There was a mikvah, a ritual bath for
women's monthly cleansing; a cheder, the one-room school where the
little boys sat on wooden benches and learned their lessons over the
squawking of the rebbe's wife's chickens; and a bustling market where
farmers brought their produce and livestock, merchants sold pots and
pans and crockery and cloth, and villagers came to poke and pinch and
buy and sell and exchange news and gossip. And there were Sabbath
evenings when candles were lit in all the houses and braided bread was
laid on the tables and prayers were said over the meal. Rozanka was a
place out of time-"an unforgettable place," as the writer Sholem
Aleichem said of another shtetl in the Jewish Pale of Settlement, which
he called Voronko-"small but beautiful and full of charm. With strong
legs, you can traverse the entire village in half an hour. It has no
railroad, no sea, no tumult. . . . Although it's a small village, the
many fine stories and legends about it could fill a book."
In this village of Rozanka, Herschel, the
third son of Nathan Mayer Rabinowitz, the baker, was born on September
11, 1888. He and his brothers, Julius, Samuel, and Theodore, attended
the cheder while their sister, Ruth, stayed home to learn from their
mother, Sara, how to keep the house; they made wooden swords for Tishah
b'Av and dreidels for Hanukkah; they swam in the river and played in
the fields.

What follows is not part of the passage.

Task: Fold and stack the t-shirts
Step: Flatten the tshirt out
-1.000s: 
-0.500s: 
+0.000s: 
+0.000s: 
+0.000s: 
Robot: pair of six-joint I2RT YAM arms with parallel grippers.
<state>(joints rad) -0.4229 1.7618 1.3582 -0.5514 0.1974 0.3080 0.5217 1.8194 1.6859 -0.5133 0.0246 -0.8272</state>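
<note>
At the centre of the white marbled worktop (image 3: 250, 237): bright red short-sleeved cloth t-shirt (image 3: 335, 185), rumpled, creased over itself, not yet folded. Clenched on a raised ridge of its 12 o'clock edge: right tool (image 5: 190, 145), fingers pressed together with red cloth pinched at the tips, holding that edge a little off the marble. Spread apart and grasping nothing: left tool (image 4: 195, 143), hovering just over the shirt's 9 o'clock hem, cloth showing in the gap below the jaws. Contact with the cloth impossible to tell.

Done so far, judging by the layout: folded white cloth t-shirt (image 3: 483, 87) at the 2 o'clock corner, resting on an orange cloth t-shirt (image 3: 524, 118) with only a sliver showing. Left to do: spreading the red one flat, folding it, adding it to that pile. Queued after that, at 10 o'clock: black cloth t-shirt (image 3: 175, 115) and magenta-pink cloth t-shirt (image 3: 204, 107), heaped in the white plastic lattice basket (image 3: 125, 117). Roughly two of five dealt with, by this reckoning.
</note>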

And when they grew older, they worried not about the Torah
portions they had to learn to chant for their bar mitzvahs but about
becoming one of the Jewish boys who were conscripted each year into the
czar's army, where they were often mistreated or forced to convert to
Christianity.
It was to avoid this fate that first
Julius and Teddy, then Herschel, and finally Samuel fled to America,
where other emigrants from Rozanka had found a new home. When Herschel
came of age for conscription, his father, Nathan, fearing reprisals for
draft evasion, bought a burial plot and bribed an official to issue a
death certificate for his son. The family took off their shoes and
covered their looking glasses and sat shiva for him and put an empty
coffin in the earth; his mother, Sara, sewed money and a steamship
ticket into the lining of his coat; and Herschel, who at sixteen had
never seen anything beyond the horizon of Rozanka, set off alone for
the goldeneh medina on the other side of an ocean he could only
imagine. He traveled on foot at night to escape detection, staying
clear of towns and checkpoints, of barriers and strangers, sleeping in
barns or haystacks, and scavenging food where he could. He was lonely
and afraid, but then he acquired a comrade, a handsome, strapping young
Russian deserter who showed him how to cross the borders, stepping
carefully to avoid the raked areas that would show the slightest
footprint. One night the two of them dared to get their dinner in a
tavern, and they were served by a pretty young village girl; the
soldier flirted with her and she blushed and giggled at his attentions,
and young Herschel watched the byplay with yearning. The next day the
two young men went on, making their way across Poland to Germany and
then on to Holland; and when Herschel came to the pier in Rotterdam and
"realized that the wall rising up beside him was the side of a ship"-he
told his own son many years afterwards-"he burst into tears. For he had
never seen anything so enormous."
Herschel Rabinowitz debarked from the SS
Statendam in New York on January 4, 1905. His welcome to the United
States was the cacophonous inquisition of the Registry Room on Ellis
Island, where immigration agents pinned a numbered tag to his coat
bearing the page and line in the Statendam's manifest on which his name
appeared, and barked a series of questions: Name? Age? Occupation?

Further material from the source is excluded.